==== Data under study ====
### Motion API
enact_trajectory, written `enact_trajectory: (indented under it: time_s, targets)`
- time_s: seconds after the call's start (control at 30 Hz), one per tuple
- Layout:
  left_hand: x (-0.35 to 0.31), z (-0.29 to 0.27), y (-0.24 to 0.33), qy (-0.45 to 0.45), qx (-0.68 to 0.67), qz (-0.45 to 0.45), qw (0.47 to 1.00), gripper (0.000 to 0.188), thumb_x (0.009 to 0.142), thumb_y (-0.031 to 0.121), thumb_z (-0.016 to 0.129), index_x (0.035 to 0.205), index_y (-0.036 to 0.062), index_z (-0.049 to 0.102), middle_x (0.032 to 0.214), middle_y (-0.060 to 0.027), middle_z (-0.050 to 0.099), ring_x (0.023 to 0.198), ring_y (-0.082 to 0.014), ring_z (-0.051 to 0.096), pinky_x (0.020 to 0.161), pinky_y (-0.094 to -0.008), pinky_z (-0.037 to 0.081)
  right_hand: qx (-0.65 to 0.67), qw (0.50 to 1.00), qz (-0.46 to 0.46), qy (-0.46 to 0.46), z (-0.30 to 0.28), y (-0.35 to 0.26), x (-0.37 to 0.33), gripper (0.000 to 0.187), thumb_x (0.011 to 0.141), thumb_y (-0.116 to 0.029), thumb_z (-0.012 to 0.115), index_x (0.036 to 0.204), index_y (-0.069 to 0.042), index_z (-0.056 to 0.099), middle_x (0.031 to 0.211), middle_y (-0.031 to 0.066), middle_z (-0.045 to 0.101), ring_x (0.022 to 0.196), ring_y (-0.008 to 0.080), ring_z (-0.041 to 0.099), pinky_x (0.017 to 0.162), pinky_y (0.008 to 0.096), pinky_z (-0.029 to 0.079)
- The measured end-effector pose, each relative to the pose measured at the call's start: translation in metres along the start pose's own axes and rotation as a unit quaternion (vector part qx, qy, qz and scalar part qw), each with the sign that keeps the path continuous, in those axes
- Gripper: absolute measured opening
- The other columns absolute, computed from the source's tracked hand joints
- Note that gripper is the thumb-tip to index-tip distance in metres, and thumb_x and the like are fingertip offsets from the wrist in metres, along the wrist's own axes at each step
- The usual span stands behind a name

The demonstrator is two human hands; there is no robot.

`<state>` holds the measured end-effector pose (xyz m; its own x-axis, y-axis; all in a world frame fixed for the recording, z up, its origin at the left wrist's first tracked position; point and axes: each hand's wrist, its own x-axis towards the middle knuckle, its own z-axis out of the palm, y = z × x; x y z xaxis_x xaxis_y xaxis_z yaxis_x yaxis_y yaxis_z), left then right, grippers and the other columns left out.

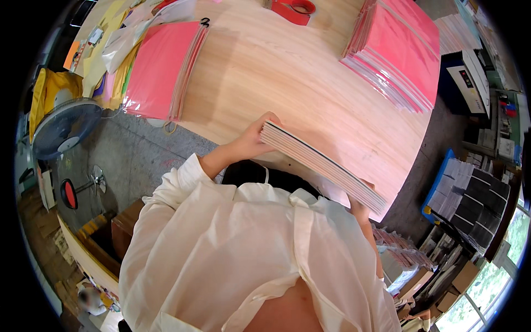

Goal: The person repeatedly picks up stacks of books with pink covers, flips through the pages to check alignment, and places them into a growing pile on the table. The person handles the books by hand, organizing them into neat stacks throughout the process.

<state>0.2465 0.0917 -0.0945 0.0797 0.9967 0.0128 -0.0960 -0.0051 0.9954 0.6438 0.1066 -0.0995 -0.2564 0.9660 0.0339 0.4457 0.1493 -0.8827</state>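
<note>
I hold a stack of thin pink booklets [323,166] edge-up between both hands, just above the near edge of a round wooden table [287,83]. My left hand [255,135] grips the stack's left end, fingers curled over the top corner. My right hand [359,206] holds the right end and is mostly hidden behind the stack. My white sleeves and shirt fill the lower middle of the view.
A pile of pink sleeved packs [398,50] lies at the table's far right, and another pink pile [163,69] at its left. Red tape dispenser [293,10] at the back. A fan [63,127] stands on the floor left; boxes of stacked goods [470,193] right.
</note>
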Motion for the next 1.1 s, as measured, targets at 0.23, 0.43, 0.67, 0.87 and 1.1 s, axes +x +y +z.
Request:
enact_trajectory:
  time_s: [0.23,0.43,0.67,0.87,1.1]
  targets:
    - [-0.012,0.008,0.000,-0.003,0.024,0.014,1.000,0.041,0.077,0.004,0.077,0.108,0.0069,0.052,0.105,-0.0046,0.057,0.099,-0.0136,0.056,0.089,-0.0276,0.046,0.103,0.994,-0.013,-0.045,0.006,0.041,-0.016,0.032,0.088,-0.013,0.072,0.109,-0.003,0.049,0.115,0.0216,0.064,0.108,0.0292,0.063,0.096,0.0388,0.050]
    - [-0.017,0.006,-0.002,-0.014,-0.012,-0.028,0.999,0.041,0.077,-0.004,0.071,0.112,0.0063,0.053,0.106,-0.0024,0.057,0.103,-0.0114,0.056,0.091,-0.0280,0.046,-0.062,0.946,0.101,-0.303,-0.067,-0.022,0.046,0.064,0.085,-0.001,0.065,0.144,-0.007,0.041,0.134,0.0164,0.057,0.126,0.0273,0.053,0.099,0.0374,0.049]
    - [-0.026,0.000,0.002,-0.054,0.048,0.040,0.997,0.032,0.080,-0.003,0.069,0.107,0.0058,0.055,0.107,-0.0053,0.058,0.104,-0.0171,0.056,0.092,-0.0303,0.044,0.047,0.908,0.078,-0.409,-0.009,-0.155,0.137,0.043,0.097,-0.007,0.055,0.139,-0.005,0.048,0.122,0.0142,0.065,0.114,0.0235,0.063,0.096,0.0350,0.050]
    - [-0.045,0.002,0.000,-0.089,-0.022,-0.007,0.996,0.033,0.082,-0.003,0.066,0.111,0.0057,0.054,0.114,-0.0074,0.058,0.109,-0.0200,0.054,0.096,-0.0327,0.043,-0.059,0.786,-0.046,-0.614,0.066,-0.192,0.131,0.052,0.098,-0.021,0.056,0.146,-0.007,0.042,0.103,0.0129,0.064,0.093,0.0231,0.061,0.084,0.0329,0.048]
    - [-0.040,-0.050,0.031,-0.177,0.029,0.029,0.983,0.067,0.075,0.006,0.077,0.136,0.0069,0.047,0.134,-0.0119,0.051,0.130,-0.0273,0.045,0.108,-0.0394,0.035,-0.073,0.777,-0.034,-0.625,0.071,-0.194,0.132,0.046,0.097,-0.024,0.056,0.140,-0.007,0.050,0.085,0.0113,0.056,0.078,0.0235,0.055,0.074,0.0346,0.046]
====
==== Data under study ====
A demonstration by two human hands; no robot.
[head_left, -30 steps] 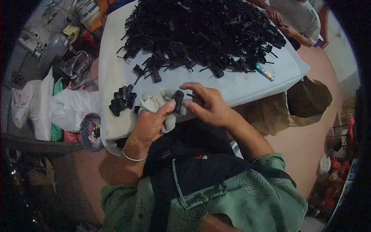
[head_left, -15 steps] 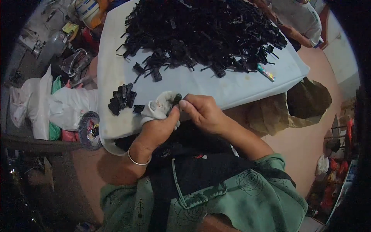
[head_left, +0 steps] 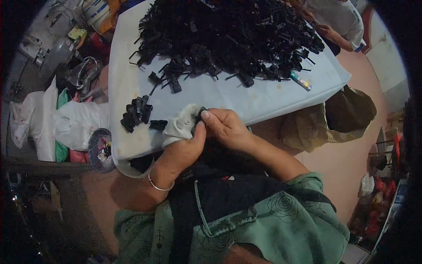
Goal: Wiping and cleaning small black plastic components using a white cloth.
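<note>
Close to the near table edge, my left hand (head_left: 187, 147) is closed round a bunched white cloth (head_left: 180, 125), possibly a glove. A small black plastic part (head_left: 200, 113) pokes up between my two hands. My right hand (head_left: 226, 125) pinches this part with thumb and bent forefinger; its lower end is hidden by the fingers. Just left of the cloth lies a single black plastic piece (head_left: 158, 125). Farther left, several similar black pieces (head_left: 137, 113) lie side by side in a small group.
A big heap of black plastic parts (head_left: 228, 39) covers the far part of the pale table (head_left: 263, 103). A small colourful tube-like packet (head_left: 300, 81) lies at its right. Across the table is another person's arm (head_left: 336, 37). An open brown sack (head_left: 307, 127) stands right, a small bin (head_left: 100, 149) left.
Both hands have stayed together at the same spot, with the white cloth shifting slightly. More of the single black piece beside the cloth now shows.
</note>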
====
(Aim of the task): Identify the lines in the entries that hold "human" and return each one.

(Your response):
The demonstrator is two human hands; there is no robot.
A demonstration by two human hands; no robot.

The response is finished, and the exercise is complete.